1. Delete the Elastic Beanstalk application
Go to the Elastic Beanstalk console.
In the Applications view, select the radio button next to your application, choose the Actions menu, then select Delete application. In the confirmation dialog, enter the name of your application and choose Delete. This will delete both your application and the Elastic Beanstalk environment.

3. Delete temporary files from Amazon S3
Go to the Amazon S3 console, select the radio button next to the bucket named elastic-beanstalk-migration-ACCOUNT_ID-TIMESTAMP, where ACCOUNT_ID is your AWS account ID and TIMESTAMP is the time that your application was deployed.

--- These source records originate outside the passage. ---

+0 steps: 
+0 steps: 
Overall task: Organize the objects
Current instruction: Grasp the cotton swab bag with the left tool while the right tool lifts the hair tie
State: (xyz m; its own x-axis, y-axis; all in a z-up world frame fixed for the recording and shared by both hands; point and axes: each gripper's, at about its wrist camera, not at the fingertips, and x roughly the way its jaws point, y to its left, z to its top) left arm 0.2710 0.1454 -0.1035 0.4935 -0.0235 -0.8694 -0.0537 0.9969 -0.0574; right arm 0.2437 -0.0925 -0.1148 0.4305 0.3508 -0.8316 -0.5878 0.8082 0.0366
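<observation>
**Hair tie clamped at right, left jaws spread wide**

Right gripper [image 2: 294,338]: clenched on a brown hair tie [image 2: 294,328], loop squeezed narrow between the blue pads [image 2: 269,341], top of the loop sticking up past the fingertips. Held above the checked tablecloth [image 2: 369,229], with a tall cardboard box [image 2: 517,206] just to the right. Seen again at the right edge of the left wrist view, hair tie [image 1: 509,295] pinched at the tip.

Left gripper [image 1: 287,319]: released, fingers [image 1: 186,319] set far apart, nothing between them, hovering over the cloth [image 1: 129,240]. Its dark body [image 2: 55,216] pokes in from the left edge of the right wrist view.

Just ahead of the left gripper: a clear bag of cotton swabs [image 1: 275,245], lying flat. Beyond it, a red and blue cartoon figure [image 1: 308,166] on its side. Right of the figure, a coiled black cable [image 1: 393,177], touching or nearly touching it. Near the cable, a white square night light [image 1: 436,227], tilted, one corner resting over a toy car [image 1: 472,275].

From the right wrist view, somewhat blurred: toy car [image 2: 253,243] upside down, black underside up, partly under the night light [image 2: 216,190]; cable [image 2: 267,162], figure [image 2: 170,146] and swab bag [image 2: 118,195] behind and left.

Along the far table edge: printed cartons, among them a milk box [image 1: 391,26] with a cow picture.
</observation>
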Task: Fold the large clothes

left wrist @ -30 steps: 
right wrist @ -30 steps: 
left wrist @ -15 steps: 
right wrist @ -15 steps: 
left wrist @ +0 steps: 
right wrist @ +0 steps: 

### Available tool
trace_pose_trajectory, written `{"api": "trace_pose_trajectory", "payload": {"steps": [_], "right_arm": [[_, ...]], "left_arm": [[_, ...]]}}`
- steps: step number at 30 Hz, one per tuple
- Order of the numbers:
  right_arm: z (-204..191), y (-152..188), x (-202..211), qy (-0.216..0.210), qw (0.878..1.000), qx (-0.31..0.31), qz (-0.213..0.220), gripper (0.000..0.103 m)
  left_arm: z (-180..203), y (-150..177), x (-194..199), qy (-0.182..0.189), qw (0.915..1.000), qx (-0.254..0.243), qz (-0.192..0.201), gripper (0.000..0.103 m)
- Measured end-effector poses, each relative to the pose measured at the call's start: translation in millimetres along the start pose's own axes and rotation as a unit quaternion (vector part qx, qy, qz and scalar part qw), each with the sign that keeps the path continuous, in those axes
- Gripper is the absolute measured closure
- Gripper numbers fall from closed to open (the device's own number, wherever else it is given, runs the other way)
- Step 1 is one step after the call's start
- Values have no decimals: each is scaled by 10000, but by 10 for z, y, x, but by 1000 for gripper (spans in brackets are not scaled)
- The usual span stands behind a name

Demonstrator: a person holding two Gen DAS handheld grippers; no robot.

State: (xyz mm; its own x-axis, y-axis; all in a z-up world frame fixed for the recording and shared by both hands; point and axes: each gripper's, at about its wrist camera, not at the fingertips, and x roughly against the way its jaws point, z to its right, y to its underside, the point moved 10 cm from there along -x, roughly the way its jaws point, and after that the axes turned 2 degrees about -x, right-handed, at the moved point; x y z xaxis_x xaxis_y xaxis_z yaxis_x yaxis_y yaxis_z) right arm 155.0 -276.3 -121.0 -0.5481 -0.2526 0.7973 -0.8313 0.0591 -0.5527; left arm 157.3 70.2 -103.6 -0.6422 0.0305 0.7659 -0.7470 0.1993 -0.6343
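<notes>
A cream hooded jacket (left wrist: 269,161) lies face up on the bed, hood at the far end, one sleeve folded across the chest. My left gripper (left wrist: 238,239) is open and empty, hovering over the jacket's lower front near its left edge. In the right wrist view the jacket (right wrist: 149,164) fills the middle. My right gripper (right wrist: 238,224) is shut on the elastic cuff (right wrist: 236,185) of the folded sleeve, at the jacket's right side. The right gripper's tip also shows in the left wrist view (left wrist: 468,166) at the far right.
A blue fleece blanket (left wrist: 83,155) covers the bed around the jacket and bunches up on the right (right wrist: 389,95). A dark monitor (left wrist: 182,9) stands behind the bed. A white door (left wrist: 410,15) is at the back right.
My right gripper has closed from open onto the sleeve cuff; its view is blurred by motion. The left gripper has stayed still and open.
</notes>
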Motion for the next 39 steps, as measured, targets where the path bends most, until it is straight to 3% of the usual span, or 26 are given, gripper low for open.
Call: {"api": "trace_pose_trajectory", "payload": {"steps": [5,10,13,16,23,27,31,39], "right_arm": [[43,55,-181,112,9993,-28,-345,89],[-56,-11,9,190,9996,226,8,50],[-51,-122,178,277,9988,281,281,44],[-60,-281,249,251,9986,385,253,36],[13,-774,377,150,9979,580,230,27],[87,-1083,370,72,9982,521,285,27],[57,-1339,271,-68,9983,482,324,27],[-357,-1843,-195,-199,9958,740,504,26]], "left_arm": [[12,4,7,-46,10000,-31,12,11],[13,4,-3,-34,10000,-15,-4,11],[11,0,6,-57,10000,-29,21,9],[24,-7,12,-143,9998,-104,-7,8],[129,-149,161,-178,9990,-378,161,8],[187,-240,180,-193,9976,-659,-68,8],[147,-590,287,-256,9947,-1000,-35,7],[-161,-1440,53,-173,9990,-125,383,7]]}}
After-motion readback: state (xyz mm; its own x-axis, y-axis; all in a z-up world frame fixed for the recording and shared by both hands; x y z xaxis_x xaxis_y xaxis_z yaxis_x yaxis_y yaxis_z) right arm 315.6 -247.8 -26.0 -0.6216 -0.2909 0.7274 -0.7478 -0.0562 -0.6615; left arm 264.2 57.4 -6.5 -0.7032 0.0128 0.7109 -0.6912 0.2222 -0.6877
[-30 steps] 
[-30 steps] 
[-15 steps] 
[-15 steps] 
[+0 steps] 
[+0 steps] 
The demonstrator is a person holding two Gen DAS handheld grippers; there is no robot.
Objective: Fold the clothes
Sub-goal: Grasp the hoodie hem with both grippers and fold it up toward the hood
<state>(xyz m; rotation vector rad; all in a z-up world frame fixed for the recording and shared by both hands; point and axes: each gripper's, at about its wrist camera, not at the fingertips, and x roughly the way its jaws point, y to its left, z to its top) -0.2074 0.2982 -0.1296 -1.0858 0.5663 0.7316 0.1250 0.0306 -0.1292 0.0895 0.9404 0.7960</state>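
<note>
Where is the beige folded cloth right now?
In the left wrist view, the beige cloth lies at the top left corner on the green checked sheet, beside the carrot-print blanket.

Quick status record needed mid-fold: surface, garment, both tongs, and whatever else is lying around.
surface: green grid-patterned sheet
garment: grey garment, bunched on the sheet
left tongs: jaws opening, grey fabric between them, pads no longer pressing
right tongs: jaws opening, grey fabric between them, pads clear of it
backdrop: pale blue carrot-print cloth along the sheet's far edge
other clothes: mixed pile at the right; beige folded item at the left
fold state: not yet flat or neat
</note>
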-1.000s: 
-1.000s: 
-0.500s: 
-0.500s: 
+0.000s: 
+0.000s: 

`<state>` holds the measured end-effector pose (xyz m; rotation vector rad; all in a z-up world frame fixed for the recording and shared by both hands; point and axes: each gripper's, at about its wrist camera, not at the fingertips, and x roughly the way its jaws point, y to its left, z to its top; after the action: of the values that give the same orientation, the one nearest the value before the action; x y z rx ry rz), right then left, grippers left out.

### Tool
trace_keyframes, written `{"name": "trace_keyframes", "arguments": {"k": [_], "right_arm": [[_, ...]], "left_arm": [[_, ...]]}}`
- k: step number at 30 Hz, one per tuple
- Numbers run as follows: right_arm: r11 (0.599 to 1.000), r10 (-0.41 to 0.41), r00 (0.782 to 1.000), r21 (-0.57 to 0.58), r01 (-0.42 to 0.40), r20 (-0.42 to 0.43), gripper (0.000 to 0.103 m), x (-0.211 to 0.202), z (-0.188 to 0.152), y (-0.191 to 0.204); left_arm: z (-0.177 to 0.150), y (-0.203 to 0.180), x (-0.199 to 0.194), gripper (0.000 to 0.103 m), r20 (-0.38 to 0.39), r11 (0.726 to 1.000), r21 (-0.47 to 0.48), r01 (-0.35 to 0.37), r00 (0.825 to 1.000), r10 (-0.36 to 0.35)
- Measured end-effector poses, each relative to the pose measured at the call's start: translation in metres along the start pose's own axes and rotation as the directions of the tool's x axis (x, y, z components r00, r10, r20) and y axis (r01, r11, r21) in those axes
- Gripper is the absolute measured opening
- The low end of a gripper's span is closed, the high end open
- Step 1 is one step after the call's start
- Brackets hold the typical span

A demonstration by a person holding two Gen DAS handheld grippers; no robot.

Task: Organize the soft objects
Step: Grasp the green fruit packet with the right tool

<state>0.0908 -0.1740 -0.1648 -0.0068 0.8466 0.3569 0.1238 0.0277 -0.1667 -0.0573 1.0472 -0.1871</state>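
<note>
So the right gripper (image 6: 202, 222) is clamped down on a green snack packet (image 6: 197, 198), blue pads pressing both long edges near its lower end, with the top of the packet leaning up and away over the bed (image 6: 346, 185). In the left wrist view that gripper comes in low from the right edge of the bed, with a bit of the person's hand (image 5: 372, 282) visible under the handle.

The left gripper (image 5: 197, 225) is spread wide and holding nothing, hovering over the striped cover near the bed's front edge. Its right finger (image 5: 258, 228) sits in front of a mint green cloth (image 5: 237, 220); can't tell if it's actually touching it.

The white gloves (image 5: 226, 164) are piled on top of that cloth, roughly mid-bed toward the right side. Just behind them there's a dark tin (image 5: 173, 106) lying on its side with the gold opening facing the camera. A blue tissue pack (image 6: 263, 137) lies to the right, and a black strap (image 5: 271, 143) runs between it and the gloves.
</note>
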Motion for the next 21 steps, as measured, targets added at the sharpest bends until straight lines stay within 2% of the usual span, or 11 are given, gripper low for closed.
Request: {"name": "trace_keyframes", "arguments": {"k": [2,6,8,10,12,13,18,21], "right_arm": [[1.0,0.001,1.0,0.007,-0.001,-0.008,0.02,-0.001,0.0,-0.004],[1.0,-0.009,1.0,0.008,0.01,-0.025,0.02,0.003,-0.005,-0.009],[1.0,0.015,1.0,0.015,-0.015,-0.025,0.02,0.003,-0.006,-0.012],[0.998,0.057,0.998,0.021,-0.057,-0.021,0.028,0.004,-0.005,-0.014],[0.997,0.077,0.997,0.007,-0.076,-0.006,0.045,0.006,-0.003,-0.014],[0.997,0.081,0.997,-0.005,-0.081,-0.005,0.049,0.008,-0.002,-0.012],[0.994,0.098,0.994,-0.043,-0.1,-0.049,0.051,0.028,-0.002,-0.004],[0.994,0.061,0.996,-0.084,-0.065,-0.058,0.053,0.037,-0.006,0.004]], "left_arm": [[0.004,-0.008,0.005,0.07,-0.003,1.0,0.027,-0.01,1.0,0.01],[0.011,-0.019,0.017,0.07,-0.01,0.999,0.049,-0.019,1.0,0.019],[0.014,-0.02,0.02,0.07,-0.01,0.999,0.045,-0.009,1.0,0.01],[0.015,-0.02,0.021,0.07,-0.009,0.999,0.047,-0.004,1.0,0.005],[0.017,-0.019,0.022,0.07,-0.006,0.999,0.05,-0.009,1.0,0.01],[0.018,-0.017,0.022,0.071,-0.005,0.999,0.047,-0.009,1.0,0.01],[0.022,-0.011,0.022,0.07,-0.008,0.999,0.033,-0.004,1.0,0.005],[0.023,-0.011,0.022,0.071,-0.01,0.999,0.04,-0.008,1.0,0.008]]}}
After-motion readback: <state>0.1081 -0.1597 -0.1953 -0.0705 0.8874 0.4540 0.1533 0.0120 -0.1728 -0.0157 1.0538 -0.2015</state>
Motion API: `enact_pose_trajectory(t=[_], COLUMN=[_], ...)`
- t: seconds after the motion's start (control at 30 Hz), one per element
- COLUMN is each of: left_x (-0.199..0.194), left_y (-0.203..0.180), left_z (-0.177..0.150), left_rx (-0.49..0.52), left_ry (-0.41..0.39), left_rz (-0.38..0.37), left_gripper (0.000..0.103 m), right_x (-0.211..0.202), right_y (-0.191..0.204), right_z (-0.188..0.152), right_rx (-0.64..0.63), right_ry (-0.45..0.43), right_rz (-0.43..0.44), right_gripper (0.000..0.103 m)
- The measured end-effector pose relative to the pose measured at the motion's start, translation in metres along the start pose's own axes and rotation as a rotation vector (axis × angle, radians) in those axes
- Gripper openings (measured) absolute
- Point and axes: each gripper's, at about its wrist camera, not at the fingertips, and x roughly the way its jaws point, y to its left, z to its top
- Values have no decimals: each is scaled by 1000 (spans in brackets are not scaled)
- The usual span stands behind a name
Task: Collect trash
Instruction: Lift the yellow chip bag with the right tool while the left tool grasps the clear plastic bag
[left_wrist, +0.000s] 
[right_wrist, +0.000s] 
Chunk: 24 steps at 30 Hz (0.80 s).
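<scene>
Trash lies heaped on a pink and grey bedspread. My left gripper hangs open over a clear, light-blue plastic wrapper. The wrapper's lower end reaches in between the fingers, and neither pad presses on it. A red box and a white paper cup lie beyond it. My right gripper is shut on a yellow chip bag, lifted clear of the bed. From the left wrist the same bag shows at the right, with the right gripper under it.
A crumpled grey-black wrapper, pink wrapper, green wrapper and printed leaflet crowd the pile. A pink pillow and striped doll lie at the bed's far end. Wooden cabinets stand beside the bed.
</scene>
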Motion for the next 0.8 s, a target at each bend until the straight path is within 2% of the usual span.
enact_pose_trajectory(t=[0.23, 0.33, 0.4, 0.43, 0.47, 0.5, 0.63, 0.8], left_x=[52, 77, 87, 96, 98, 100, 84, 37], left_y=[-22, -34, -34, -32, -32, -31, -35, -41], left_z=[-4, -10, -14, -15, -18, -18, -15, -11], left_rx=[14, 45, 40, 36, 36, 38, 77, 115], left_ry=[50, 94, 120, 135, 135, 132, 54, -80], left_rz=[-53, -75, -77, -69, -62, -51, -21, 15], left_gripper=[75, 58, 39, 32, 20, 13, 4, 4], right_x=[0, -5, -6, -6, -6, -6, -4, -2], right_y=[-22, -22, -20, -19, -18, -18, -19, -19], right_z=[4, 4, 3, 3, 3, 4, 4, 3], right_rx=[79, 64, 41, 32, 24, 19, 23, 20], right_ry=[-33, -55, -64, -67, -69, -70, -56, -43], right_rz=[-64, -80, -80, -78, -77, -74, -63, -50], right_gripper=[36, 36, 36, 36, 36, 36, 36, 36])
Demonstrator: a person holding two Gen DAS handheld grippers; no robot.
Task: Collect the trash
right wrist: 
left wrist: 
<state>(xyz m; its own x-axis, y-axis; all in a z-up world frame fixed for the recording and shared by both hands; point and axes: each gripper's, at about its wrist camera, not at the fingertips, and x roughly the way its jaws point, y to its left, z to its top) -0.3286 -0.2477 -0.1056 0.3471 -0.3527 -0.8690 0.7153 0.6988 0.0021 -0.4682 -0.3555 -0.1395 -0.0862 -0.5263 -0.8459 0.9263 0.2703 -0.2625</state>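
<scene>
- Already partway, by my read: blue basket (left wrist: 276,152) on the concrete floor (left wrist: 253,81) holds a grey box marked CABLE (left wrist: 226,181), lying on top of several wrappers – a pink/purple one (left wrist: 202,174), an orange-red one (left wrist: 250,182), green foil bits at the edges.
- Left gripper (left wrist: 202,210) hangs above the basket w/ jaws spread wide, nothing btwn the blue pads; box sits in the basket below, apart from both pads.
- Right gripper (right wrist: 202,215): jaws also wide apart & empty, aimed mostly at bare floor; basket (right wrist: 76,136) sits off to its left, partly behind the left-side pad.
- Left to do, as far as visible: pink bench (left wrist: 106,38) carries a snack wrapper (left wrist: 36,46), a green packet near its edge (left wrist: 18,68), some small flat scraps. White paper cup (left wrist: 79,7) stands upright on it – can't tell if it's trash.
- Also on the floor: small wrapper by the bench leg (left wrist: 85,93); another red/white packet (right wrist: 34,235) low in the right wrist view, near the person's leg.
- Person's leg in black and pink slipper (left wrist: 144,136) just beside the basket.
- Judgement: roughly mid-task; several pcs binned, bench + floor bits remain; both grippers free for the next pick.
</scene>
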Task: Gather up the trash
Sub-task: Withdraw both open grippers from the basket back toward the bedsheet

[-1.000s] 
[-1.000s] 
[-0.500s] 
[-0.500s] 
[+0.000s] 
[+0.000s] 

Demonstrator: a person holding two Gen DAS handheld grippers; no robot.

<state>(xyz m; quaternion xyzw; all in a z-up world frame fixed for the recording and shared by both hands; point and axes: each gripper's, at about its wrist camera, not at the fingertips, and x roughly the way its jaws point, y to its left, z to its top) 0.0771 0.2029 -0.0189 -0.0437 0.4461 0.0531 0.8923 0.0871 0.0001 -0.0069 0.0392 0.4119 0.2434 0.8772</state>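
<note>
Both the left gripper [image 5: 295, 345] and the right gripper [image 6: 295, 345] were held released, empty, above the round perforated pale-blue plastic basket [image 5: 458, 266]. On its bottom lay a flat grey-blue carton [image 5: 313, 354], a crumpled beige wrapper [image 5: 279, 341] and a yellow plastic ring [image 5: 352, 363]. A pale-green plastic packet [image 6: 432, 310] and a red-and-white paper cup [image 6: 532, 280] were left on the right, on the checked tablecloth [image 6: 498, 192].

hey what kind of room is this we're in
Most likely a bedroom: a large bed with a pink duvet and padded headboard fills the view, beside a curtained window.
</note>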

Then choose Empty to first empty the contents of the bucket. You will need to confirm this action by entering permanently delete in a text box and choose Empty. Choose Exit to go back to the S3 buckets view.
Now that the S3 bucket is empty, select the radio button next to the bucket again and choose Delete. You will need to confirm this action by entering the name of the bucket in the text box and choose Delete bucket.

2. Delete the CloudFormation stack
Go to the CloudFormation console and delete the CloudFormation stack WWAMAStack created at the start of the lab.
Conclusion
Congratulations! You have successfully migrated a sample ASP.NET web application to a fully managed Elastic Beanstalk environment using the Windows Web Application Migration Assistant (WWAMA).
AWS Elastic Beanstalk is an easy-to-use service for deploying and scaling web applications and services developed with Java, .NET, PHP, Node.js, Python, Ruby, Go, and Docker on familiar servers such as Apache, Nginx, Passenger, and IIS.
You can simply upload your code, and Elastic Beanstalk automatically handles the deployment, from capacity provisioning, load balancing, auto scaling, to application health monitoring. At the same time, you retain full control over the AWS resources powering your application and can access the underlying resources at any time.